=== Given records ===

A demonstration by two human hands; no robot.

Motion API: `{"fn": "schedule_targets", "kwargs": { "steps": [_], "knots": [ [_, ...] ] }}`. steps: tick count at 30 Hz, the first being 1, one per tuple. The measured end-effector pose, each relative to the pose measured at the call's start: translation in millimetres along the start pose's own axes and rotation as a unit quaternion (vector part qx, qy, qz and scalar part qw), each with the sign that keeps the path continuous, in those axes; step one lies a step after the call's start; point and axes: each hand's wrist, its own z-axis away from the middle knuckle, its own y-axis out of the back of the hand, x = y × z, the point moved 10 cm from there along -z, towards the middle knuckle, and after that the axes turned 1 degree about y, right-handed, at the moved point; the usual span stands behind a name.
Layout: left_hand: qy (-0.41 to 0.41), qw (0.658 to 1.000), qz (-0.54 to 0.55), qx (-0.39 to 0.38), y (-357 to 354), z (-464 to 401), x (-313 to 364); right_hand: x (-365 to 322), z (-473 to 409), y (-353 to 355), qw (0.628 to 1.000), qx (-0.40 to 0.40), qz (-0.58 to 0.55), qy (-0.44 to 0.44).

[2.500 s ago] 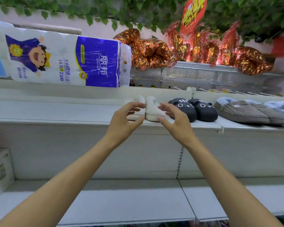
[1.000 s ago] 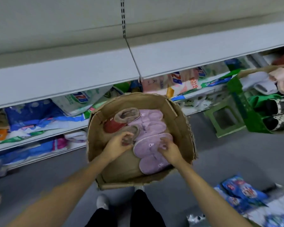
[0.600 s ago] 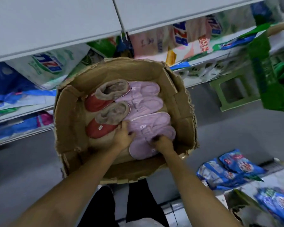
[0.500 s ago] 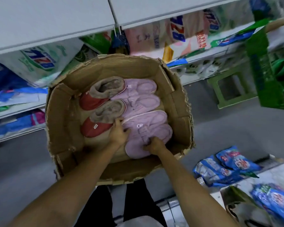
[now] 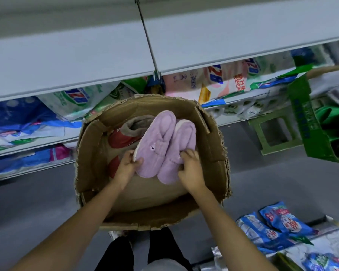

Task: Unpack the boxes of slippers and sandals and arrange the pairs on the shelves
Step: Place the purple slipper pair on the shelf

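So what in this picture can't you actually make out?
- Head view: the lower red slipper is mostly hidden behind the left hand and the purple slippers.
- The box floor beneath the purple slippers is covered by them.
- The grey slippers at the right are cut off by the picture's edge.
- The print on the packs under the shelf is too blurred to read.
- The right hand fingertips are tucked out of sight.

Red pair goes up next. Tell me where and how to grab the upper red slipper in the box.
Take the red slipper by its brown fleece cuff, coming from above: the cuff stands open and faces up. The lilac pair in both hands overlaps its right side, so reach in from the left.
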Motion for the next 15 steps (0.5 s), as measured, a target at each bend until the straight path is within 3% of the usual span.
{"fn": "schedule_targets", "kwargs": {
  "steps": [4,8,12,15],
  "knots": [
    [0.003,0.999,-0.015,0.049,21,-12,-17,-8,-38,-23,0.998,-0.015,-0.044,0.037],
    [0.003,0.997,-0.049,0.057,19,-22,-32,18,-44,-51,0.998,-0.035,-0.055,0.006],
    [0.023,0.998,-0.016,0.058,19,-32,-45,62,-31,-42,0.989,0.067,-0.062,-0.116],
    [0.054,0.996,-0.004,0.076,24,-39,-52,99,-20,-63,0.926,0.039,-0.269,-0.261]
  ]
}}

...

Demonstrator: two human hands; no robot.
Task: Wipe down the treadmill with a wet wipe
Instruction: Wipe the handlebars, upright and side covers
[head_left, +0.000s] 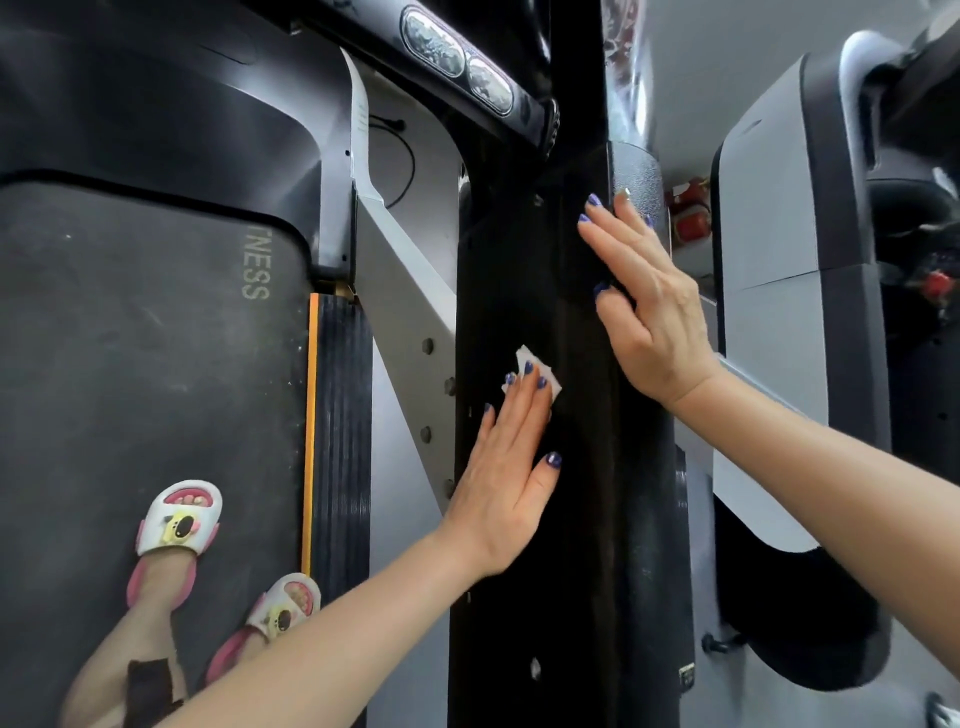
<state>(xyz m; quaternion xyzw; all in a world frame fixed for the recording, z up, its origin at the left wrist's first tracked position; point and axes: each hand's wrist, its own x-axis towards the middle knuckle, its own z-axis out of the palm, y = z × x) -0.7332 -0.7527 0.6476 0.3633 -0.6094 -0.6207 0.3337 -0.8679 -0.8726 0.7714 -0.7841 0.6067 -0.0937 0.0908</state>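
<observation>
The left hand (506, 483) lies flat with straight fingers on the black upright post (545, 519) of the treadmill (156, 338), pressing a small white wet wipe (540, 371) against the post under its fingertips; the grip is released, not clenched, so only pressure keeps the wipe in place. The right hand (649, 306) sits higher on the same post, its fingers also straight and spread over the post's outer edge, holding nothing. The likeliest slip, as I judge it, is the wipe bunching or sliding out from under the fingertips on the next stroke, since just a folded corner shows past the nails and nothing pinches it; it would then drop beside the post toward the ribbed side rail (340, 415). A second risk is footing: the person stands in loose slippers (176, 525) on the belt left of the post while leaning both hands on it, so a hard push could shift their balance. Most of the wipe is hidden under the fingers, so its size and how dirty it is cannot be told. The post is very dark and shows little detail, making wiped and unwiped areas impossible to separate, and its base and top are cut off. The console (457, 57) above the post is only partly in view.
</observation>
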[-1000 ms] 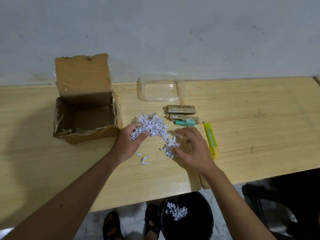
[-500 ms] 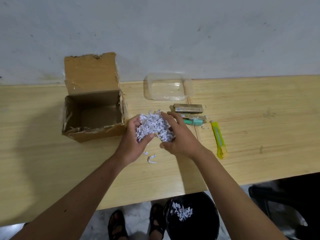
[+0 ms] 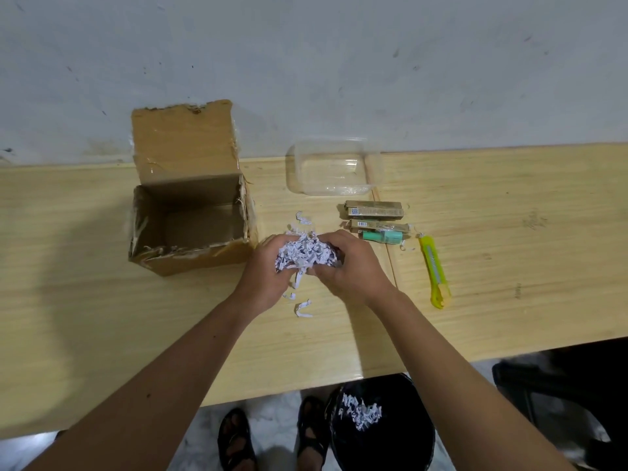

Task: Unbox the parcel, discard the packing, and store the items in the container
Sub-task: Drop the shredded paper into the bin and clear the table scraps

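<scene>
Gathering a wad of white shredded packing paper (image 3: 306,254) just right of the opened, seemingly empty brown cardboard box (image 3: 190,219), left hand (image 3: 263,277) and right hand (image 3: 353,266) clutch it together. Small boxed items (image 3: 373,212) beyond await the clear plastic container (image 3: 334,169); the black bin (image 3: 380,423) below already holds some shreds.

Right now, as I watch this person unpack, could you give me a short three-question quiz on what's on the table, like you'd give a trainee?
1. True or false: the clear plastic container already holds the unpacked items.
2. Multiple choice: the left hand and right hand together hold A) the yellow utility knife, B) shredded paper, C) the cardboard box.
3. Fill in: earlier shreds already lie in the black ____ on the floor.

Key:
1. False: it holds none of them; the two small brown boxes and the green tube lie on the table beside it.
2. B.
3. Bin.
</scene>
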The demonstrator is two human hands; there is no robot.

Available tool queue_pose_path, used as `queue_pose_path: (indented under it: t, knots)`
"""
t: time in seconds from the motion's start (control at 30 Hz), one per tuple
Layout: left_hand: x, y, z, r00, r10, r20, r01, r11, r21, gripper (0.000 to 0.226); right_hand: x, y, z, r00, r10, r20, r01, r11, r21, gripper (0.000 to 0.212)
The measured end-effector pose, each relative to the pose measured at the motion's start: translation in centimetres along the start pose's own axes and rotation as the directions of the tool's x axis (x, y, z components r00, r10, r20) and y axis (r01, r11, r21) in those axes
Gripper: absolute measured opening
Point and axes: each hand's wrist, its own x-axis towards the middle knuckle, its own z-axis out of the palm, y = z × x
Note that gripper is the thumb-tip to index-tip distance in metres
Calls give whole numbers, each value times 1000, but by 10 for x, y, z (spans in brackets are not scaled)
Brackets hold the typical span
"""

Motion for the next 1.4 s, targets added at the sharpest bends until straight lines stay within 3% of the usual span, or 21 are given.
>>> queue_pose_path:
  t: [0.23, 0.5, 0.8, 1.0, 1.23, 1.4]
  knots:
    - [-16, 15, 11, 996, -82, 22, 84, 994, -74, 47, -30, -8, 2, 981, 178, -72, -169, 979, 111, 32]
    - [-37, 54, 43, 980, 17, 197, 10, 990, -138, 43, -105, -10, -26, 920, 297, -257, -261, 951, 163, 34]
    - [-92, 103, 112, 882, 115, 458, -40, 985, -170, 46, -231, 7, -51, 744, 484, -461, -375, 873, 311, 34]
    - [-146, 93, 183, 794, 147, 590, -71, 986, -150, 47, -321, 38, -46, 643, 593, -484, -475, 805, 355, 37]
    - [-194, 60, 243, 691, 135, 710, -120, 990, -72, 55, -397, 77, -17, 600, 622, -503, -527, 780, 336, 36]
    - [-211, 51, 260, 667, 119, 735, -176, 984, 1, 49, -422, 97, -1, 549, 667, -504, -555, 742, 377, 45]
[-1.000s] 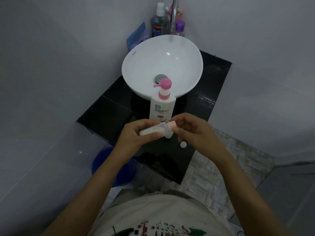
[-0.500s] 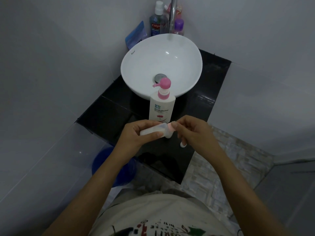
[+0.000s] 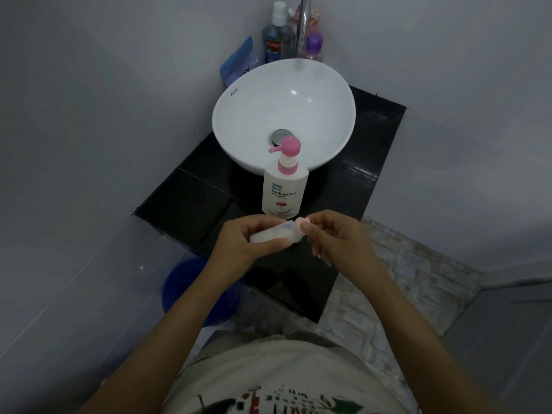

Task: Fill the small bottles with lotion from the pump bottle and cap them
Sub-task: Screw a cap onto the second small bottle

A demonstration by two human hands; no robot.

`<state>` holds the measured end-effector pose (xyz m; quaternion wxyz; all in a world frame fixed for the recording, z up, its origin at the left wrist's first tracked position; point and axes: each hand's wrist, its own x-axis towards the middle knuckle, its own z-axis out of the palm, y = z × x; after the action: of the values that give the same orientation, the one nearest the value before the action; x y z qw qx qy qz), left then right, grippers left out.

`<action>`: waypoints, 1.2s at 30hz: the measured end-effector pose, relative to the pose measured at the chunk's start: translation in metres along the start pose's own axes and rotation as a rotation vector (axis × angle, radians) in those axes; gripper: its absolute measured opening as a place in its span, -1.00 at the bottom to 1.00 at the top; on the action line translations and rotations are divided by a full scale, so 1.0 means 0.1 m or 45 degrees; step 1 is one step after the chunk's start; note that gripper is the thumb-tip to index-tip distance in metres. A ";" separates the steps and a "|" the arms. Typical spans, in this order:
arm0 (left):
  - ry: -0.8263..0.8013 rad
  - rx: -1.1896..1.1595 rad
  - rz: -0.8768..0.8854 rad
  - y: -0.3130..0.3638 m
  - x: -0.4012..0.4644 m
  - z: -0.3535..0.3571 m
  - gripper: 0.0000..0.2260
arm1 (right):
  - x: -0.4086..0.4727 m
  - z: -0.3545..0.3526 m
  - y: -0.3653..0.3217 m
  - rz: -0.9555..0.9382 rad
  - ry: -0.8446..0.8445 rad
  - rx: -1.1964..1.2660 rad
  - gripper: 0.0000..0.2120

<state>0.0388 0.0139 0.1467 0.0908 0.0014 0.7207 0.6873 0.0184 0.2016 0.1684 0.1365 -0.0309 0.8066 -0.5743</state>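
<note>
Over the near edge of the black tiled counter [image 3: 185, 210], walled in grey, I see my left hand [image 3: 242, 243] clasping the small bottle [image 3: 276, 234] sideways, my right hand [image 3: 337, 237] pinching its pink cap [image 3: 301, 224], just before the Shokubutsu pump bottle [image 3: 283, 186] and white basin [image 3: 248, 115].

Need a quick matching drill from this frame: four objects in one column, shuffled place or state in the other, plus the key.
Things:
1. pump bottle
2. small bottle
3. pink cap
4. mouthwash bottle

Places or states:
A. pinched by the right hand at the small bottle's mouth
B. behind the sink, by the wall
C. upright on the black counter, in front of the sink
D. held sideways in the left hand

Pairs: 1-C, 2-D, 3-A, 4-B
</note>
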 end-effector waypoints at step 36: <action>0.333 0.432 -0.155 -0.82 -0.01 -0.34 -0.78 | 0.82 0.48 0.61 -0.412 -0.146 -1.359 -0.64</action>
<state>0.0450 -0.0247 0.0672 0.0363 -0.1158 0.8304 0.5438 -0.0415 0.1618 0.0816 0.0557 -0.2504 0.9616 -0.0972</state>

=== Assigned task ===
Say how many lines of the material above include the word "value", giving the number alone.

=== Result of the task ===
2